People on the Street - Part 2 of Jessica Heiken
September 9th, 2008 by Cali & Jody
Here are more thoughts from one of our Why Work Sucks readers, Jessica Heiken…
C&J: What is the most common piece of Sludge that you hear where you work?
Jessica: The most common forms of Sludge I hear are comments about work hours. “Just getting in?” and “Leaving already?” and gossip about “so-and-so is working from home again. She’s so lucky. I wish I could slack off like that.” The other thing I see as a form of Sludge is that ROWE does exist in my company, but only for certain people. As I said before, the leaders of my company are judged on their results and no one questions where they are or what they’re doing. They live the ROWE life. The Sludge of this situation is that the freedom to decide how, where, when best to get your work done is a privilege for a certain caliber of person. It is certainly not for the masses.
C&J: We often use the analogy that ROWE is like college, and you’ve said the same thing. Talk to us more about what this means to you.
Jessica: I was the boss of my whole life in college, not just parts of it. Life was much less compartmentalized then; my roles as student, employee, volunteer, and friend didn’t start and stop as rigidly as they do now. Study time could also be social time, night time could be work time, errands could be run when stores were least busy, and work was filled into the empty spaces. Life feels much harder to balance now because I only have ownership over half my time.
C&J: As you know, we need people to take action for ROWE to become the status quo. What are you doing to help promote ROWE as the new game for living and working?
Jessica: I’m a sales person, so I’m always selling ideas that I love. I have shared the book and the idea of ROWE with everyone who will listen. My boss, my HR generalist, peers, friends, family. When the book first came out, I spent a few hours interrogating a good friend that works at Best Buy and has worked on a ROWE team for several years to find out what it’s really like, and to find out if it lives up to the hype. It does, she assured me emphatically. ROWE is worth at least $40,000 in salary plus a promotion to her. Talk about a selling point!
Every time people talk about work/life balance, I bring it up. Every time someone talks about retaining talent, I bring it up. Every time someone talks about getting things done, I bring it up. I am motivated by two things:
- I want ROWE for myself.
- I don’t think my company will be able to compete effectively in the next two decades without ROWE.
I love my company. I want them to attract and retain the best and the brightest and to succeed in the important work we do. I don’t expect things to change overnight, but the Best Buy success story definitely gives me hope and a model for change.

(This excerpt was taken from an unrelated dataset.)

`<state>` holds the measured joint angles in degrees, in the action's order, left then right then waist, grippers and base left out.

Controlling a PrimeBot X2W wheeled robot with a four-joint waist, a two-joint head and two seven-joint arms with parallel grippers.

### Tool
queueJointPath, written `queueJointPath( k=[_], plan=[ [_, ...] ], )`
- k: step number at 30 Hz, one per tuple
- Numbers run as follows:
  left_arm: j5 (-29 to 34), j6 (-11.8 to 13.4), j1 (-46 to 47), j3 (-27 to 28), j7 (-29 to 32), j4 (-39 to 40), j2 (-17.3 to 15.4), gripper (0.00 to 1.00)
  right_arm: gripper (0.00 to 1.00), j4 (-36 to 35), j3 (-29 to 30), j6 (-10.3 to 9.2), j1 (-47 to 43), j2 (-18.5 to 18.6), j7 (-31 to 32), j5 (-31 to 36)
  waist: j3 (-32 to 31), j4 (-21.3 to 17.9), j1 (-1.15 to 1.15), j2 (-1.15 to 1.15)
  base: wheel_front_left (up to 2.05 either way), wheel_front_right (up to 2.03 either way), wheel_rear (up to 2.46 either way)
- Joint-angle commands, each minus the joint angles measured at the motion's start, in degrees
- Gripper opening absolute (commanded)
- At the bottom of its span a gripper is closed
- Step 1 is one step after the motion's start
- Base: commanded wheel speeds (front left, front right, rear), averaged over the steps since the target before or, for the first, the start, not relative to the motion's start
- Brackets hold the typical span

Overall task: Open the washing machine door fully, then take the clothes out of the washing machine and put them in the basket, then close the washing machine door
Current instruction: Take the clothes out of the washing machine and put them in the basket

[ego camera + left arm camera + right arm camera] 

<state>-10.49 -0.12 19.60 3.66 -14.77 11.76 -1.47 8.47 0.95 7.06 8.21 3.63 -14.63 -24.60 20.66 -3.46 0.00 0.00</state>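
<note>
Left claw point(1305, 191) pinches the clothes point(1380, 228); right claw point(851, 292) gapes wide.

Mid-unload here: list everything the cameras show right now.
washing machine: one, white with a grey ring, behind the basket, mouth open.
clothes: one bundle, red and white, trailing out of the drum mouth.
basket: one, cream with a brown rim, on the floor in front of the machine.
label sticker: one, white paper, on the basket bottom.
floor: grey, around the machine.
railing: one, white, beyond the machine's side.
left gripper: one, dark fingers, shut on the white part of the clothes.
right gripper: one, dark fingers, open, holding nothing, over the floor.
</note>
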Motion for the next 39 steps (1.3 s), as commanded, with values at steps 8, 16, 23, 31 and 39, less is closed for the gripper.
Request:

For those of you that want ROWE for yourself and your team/company, what are you doing to promote it or get support? Let’s hear it.







I am involved with business process improvement at my corporate company, as the Technical Service Operations Manager.
I see ROWE as the soft tool to business improvements. I am only on chapter 2, but I am breaking it down into small pieces for my blog readers in case they won’t take the time to read the book. It is helping me to formulate a proposal to the senior leadership team. I think it will be a leap for us, but as an owner of improving my team’s performance it’s worth a short.